Work request: Copy the listing below line for line, from its opening line to the one with "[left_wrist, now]", both included; stop there.

***** Raw data

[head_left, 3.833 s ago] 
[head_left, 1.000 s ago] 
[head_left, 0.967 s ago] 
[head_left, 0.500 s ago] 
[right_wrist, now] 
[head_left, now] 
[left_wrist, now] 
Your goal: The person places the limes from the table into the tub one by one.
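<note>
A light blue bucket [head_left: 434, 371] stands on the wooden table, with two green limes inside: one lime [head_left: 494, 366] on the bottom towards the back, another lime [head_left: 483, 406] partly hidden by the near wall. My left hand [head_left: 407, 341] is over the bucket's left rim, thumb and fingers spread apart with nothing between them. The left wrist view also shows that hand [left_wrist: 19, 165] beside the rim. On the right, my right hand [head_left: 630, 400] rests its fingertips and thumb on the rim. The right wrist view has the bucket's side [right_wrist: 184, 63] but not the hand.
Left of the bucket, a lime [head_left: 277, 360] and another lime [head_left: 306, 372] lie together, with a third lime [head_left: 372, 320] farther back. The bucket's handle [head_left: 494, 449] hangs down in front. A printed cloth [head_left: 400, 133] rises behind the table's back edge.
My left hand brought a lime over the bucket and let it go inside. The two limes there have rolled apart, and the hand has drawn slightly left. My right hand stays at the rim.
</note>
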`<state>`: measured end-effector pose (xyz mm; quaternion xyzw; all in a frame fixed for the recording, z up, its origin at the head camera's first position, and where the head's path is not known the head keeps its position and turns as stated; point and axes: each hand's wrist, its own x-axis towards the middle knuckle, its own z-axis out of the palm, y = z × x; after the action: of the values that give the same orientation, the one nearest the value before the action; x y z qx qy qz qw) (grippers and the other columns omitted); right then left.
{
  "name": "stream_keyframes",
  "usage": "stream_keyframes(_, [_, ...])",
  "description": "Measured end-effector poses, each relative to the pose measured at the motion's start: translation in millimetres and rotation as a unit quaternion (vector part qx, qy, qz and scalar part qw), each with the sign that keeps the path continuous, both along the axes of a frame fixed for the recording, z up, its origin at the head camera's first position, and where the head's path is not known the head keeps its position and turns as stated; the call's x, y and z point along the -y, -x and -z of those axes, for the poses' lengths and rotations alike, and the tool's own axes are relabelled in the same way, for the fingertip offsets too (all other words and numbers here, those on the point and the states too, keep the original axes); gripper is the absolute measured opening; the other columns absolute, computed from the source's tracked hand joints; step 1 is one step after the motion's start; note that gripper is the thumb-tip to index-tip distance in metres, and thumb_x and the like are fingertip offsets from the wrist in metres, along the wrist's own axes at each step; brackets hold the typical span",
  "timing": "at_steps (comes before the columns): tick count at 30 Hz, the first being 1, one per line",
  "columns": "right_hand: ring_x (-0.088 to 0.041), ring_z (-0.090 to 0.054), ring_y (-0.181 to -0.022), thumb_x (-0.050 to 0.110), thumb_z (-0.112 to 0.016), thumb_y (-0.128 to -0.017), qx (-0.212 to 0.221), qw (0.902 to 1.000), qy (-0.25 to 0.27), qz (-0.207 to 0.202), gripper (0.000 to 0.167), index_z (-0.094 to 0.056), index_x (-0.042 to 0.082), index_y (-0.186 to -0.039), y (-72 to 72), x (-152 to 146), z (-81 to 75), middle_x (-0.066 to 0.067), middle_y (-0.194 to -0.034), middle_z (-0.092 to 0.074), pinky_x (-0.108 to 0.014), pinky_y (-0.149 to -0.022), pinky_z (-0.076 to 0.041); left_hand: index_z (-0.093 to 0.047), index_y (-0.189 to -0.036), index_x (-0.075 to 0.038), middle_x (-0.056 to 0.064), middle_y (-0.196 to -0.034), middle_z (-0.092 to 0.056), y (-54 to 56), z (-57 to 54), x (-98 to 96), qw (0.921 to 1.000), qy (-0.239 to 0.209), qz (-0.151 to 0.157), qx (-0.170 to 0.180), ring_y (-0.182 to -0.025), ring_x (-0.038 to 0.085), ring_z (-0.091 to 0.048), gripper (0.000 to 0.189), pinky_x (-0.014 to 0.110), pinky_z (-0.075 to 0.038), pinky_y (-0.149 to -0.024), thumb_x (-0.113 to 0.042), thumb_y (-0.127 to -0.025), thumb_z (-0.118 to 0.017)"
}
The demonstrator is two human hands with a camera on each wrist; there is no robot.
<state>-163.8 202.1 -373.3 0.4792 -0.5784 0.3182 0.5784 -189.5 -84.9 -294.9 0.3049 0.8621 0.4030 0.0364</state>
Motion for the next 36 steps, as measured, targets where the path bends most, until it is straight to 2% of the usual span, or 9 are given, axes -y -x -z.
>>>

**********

Exercise result:
[head_left, 3.833 s ago] 
[head_left, 1.000 s ago] 
[head_left, 0.967 s ago] 
[head_left, 0.500 s ago] 
[right_wrist, now] 
[head_left, now] 
[left_wrist, now] 

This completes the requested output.